Filter the records down to the lines that hold the word "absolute", and copy each of those lines.
----------------------------------------
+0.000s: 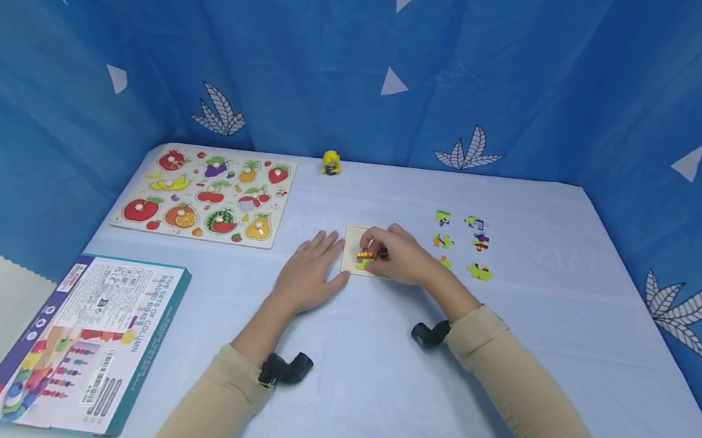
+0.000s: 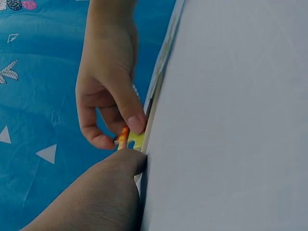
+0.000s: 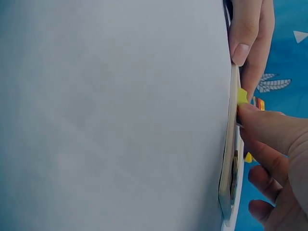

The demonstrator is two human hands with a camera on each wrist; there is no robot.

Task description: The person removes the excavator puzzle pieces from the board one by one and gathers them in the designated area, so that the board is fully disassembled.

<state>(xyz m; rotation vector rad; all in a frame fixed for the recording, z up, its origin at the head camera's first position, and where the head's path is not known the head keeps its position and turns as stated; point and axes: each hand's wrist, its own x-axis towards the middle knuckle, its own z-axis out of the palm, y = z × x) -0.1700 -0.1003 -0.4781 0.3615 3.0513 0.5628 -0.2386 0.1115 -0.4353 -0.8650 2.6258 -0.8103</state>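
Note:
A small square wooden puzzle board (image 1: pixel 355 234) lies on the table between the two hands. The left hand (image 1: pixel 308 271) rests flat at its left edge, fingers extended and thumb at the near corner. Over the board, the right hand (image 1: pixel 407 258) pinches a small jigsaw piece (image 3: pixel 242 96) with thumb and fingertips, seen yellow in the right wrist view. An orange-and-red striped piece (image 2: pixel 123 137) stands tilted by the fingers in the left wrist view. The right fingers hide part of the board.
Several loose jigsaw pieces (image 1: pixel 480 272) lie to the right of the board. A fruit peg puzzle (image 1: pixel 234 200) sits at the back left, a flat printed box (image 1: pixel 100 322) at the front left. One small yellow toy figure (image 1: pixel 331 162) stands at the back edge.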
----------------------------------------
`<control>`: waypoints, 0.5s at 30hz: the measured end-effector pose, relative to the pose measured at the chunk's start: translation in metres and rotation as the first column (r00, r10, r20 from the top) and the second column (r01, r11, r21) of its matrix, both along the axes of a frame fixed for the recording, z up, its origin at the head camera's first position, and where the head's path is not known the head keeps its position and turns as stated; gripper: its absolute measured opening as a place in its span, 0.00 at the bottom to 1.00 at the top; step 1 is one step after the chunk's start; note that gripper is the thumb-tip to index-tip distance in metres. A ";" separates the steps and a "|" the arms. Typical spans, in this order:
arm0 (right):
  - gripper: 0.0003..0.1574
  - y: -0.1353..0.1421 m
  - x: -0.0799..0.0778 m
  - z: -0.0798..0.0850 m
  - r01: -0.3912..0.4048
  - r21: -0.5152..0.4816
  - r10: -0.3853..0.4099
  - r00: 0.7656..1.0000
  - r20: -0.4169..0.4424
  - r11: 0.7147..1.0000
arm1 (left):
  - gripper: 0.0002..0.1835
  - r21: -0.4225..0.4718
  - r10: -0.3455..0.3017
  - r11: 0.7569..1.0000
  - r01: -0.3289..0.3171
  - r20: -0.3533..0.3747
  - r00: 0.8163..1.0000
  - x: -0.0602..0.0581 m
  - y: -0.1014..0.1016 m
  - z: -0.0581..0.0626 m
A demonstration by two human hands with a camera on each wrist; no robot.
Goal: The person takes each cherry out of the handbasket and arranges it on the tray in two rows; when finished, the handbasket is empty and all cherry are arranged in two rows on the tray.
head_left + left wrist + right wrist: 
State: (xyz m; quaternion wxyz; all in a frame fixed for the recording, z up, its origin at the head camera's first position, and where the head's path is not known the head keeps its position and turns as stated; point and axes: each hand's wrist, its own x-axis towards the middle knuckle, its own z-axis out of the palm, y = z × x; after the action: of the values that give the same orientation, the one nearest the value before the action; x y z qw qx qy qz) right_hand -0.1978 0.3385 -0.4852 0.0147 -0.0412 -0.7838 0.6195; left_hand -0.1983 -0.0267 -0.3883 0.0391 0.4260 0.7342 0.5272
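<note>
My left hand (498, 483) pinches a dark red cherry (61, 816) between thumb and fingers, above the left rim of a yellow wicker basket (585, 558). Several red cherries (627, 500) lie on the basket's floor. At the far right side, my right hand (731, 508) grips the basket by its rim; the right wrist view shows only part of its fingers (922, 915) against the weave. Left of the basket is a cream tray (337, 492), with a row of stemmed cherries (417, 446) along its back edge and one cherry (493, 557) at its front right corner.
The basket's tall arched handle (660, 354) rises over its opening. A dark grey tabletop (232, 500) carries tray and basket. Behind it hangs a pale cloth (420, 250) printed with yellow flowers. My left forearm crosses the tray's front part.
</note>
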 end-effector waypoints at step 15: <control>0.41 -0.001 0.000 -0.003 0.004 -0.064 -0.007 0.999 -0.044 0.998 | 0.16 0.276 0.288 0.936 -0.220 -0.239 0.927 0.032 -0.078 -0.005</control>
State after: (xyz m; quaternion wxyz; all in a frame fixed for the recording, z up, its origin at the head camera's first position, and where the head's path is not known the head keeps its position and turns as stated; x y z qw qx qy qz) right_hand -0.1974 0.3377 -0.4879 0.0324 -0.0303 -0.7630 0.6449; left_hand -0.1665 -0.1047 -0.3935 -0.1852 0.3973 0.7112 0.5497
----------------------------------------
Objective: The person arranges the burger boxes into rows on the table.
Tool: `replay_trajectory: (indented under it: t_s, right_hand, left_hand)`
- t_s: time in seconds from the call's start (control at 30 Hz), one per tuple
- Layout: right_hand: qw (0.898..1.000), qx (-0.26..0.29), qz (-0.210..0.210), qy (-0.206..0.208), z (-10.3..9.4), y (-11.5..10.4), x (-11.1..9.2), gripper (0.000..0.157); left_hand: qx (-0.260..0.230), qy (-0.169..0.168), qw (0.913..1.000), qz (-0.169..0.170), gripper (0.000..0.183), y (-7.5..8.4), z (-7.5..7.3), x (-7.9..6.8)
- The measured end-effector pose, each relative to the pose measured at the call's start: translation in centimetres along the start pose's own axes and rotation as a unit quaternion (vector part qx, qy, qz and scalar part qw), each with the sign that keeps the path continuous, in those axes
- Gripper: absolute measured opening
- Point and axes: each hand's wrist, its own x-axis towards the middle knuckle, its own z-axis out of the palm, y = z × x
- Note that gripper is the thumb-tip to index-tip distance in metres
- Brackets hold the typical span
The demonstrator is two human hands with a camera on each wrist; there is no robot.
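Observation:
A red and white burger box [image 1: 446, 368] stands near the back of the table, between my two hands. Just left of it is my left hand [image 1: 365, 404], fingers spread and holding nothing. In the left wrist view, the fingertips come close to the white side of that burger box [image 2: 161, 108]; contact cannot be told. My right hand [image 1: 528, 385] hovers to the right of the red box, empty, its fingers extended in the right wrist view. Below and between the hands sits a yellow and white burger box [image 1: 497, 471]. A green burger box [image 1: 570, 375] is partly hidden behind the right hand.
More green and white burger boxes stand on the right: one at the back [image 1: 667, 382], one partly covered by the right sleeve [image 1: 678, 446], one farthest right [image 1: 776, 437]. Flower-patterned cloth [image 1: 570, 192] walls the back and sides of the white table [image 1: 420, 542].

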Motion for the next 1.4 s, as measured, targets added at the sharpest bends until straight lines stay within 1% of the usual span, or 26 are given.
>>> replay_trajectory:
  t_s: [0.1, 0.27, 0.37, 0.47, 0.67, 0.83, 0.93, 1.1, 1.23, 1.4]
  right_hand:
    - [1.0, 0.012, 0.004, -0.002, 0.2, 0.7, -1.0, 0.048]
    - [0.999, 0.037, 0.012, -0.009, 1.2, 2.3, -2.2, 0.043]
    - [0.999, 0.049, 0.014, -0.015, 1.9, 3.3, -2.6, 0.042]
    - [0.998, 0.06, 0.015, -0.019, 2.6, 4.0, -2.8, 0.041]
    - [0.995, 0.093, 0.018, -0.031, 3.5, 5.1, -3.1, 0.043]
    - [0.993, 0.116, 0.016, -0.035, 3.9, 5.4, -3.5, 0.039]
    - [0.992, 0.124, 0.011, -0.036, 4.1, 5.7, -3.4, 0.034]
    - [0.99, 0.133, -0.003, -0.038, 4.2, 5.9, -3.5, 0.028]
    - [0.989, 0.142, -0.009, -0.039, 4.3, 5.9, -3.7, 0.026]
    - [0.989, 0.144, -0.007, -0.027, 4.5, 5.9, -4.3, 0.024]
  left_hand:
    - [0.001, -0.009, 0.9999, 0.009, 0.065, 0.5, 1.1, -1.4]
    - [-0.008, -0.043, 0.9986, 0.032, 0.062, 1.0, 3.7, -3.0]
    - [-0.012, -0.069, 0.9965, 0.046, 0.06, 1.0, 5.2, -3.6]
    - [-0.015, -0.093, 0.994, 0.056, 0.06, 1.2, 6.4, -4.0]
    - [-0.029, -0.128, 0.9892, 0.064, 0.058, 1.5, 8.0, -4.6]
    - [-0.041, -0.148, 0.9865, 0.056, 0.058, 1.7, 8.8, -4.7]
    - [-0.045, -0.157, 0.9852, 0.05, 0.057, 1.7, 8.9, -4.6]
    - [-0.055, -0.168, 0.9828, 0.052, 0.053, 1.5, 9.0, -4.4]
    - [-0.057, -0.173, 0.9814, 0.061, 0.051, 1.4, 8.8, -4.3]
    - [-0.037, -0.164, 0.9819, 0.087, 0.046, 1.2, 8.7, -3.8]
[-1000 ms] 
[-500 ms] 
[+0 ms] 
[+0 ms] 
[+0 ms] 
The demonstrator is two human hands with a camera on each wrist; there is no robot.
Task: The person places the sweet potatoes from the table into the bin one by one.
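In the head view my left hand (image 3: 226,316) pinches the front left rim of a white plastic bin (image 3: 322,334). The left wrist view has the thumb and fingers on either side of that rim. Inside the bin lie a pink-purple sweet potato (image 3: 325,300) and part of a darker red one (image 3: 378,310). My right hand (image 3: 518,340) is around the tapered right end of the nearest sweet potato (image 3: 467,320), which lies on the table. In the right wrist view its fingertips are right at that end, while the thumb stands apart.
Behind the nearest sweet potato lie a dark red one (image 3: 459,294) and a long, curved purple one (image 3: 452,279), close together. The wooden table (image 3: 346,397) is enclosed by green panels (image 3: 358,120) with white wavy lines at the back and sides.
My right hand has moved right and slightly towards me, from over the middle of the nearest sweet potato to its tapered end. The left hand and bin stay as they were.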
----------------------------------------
● SOLVED EXERCISE
`<control>`: waypoints, 0.5s at 30hz: the measured end-effector pose, relative to the pose measured at the chunk's start: translation in metres and rotation as the first column (r00, r10, r20 from the top) and the second column (r01, r11, r21) of its matrix, both along the axes of a frame fixed for the recording, z up, its origin at the head camera's first position, and where the head's path is not known the head keeps its position and turns as stated; gripper: its absolute measured opening as a place in its span, 0.00 at the bottom to 1.00 at the top; step 1 is one step after the chunk's start; note that gripper is the thumb-tip to index-tip distance in metres. A ";" separates the steps and a "|" the arms. Typical spans, in this order:
- Gripper: absolute measured opening

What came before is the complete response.